**REQUIREMENT:**
Every line below from the one containing "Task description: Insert" through the one containing "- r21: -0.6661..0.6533" must be transcribed exactly. Omit all lines outside that stretch.

**INFORMATION SHOWN:**
--*--

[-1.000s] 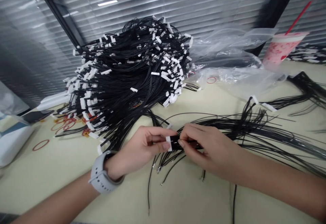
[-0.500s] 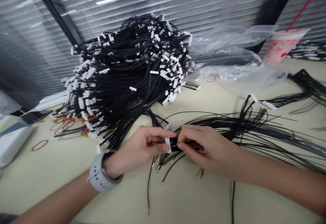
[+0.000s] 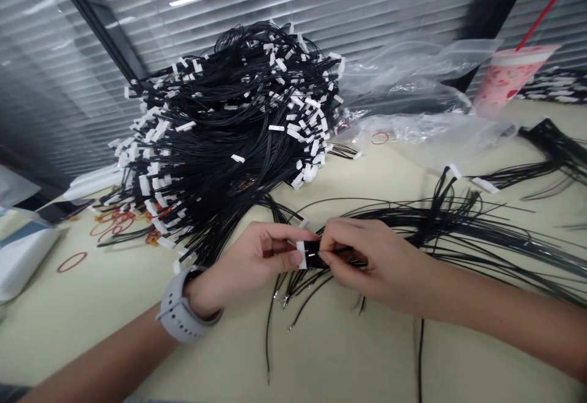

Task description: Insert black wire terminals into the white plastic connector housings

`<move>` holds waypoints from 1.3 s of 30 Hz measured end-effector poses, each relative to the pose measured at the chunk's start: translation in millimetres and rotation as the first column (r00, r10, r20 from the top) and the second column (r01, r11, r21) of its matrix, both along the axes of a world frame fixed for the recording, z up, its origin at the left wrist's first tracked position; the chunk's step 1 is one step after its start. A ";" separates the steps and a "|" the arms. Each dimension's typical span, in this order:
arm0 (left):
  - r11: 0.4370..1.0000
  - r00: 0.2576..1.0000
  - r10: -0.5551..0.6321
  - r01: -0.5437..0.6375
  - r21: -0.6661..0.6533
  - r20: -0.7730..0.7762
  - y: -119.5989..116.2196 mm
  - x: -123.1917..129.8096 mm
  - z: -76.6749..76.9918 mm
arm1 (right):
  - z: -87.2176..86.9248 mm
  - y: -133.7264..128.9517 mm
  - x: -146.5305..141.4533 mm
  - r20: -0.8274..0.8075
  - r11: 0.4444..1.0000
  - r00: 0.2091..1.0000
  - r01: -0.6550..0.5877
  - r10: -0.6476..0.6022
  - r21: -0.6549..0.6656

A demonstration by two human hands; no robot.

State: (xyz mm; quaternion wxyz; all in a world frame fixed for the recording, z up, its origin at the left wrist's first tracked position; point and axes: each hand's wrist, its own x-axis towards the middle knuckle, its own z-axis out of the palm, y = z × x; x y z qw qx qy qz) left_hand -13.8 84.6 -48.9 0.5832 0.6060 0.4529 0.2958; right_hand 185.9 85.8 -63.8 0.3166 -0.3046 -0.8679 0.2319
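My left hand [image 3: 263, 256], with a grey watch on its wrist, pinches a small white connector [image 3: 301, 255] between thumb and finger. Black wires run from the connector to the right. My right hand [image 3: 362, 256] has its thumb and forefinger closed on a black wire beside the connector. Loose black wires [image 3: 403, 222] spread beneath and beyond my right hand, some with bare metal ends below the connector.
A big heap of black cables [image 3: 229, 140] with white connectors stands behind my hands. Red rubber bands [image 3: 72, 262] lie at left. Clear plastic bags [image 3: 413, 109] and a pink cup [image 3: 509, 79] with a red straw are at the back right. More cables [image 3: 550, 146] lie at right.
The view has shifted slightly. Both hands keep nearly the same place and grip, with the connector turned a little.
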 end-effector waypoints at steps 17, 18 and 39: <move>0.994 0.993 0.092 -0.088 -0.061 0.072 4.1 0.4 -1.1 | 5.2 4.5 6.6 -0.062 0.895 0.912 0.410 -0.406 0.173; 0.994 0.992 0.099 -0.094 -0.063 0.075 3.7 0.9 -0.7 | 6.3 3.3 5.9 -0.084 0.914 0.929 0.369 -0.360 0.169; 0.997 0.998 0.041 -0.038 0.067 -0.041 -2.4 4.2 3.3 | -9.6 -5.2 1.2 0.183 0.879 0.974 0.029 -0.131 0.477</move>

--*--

**TASK OUTPUT:**
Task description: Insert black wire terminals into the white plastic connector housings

`<move>` holds waypoints from 1.3 s of 30 Hz measured end-effector poses, each relative to the pose measured at the chunk's start: translation in millimetres and rotation as the first column (r00, r10, r20 from the top) and the second column (r01, r11, r21) of its matrix, both along the axes of a world frame fixed for the recording, z up, its origin at the left wrist's first tracked position; the chunk's step 1 is one step after its start. A ";" separates the steps and a "|" the arms. Each dimension's typical span, in this order:
arm0 (left):
  - r11: 0.4370..1.0000
  - r00: 0.2576..1.0000
  - r10: -0.5551..0.6321
  - r01: -0.5437..0.6375
  - r21: -0.6661..0.6533

The exercise requires nothing more than what has been given.